- **EXERCISE OBJECTIVE**
Of all the lines in the material, count those containing the string "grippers" and write only the resulting number.

• • • • •

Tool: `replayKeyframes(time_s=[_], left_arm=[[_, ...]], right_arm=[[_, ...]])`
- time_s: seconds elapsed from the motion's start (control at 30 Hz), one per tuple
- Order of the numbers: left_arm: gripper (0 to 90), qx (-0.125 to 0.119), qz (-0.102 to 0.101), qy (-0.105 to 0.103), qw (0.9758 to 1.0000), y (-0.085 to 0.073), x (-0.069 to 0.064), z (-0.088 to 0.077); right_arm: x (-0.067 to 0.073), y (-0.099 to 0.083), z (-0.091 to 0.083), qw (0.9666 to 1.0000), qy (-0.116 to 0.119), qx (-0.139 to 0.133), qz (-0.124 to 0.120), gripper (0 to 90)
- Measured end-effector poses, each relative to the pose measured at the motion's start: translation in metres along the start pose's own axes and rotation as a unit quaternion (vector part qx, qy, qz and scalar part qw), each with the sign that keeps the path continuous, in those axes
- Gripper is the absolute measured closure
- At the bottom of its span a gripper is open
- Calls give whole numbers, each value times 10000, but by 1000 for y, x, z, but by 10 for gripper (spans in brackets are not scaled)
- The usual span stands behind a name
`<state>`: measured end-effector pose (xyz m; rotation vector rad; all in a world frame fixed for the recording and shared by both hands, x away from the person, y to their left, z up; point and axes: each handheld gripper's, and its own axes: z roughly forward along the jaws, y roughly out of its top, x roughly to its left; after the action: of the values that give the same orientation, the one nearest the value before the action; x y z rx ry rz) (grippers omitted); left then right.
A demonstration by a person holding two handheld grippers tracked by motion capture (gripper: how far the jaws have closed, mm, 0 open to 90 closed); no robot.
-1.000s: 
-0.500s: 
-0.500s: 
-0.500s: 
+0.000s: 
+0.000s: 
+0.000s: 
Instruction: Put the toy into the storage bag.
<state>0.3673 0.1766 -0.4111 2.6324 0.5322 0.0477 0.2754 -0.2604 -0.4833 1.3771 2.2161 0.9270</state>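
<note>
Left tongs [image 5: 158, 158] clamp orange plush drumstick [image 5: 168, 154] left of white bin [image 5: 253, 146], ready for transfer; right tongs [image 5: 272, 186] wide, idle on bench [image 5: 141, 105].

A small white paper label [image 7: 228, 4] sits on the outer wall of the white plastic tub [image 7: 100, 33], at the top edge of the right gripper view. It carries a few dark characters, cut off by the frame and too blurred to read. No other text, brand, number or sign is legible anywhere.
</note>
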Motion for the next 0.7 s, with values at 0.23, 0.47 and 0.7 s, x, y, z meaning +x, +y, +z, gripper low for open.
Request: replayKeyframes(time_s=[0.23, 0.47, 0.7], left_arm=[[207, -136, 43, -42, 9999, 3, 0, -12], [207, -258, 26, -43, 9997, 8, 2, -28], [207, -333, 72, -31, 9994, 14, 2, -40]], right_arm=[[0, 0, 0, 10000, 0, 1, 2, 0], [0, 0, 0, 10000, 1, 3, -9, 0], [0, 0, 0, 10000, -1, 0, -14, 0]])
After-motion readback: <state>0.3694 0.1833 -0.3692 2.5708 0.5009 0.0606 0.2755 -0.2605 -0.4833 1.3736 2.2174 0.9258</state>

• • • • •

- **TASK SOLUTION**
2